I have some red spray bombs.


----------



## farmer steve (Dec 17, 2022)

olyman said:


> you do know, that painted green color, makes any parts for it super expensive, NO?????


Only green tractors. Actually parts are pretty easy to come by for the older green stuff.$$$ is another thing.


----------



## Leeroy (Dec 17, 2022)

Good for you @farmer steve ! Replacing a Ford 309?


----------



## farmer steve (Dec 17, 2022)

Leeroy said:


> Good for you @farmer steve ! Replacing a Ford 309?


Yes Leeroy. The old thing is prolly 50 or so years old. Parts are hard to come by and expensive. Tried to buy one at an auction this summer for parts and it brought $1,000.


----------



## Leeroy (Dec 17, 2022)

farmer steve said:


> Yes Leeroy. The old thing is prolly 50 or so years old. Parts are hard to come by and expensive. Tried to buy one at an auction this summer for parts and it brought $1,000.
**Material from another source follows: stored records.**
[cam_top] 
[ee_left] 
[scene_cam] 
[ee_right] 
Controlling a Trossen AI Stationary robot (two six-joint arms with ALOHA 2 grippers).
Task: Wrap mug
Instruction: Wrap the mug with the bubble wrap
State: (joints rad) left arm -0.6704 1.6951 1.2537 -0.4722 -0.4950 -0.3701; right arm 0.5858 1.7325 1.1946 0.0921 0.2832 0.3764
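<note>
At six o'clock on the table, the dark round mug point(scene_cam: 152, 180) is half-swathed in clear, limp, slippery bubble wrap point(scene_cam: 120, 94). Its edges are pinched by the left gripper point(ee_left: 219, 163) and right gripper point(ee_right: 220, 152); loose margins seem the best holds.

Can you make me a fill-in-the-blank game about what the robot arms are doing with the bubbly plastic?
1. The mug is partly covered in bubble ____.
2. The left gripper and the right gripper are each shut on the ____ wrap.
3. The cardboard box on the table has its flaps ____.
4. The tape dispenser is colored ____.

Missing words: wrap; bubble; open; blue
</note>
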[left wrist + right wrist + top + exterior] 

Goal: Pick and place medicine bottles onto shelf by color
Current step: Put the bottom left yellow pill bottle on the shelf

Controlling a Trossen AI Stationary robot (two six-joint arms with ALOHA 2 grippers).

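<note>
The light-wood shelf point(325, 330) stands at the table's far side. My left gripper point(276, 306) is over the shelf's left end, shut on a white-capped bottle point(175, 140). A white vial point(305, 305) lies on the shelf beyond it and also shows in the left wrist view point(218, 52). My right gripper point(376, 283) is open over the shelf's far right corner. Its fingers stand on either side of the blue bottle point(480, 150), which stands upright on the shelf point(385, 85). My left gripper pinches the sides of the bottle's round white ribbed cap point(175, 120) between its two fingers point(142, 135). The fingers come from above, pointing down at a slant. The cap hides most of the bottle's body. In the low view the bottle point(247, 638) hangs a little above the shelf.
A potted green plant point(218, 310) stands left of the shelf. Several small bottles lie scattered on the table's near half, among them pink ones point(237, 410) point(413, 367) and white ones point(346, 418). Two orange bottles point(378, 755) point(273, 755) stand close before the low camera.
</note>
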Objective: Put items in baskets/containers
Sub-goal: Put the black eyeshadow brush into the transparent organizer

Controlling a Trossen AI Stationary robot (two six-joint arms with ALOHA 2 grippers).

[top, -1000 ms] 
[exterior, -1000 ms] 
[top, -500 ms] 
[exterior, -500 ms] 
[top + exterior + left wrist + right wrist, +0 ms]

We were given a 309 and I agree on parts being scarce and expensive!


----------



## farmer steve (Dec 18, 2022)

Leeroy said:


> We were given a 309 and I agree on parts being scarce and expensive!


Did you get many plates with it? Owners manual?


----------



## Leeroy (Dec 18, 2022)

Good morning Steve!
We do have an owners manual, just a single set of corn plates.
The fertilizer hopper and agitater are in rough shape. Been soaking them, a good reminder for me to check them.
One of the hinged plate that the seed hopper sits on is broken, have not addressed that yet.


----------



## farmer steve (Dec 18, 2022)

Leeroy said:


> Good morning Steve!
> We do have an owners manual, just a single set of corn plates.
> The fertilizer hopper and agitater are in rough shape. Been soaking them, a good reminder for me to check them.
> One of the hinged plate that the seed hopper sits on is broken, have not addressed that yet.


I haven't checked for a while but plates were available from ford/new holland dealers. I do see parts and pieces on facebook market place at times.


----------